Doch es liegt nicht nur an der krassen Fehleinschätzung der Inflationsgefahr durch die Zentralbanker, dass es inzwischen eine seltsame Arbeitsteilung gibt, wie es der Mannheimer Ökonom Klaus Adam auf den Punkt gebracht hat: Die EZB betreibt mit ihren Anleihenkäufen praktisch Finanzpolitik, die Politik muss sich mit der Inflation herumschlagen. Normalerweise müsste es andersherum sein.

Wie erfolgreich die EZB nun die Inflation bekämpft, ist noch nicht ausgemacht. Sie will zwar die Anleihenkäufe offiziell beenden, aber im mächtigen Zentralbankrat sitzen ja noch immer die Vertreter der Schulden-Staaten. Und die bremsen, wo es geht. Darunter leidet, wie der Mannheimer ZEW-Experte Friedrich Heinemann zurecht kritisiert, die Glaubwürdigkeit der EZB.
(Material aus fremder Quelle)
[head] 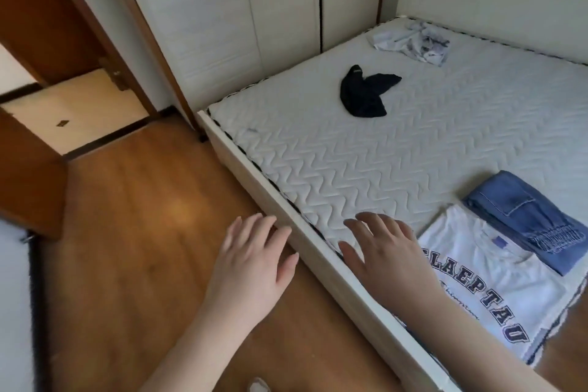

Kurzfristig dürften die Beschlüsse des EZB-Rats wenigstens die Importpreise für Energie und Rohstoffe dämpfen, weil höhere Zinsen den schwachen Eurokurs hochtreiben werden. Und auch die Sparer profitieren ein bisschen. Unterm Strich wird ihr Guthaben aber an Wert verlieren, solange die Inflation höher als der Leitzins ist. Kleiner Trost: Wenigstens sind bald keine Negativzinsen fürs Girokonto mehr fällig – zur Freude der Bankkunden.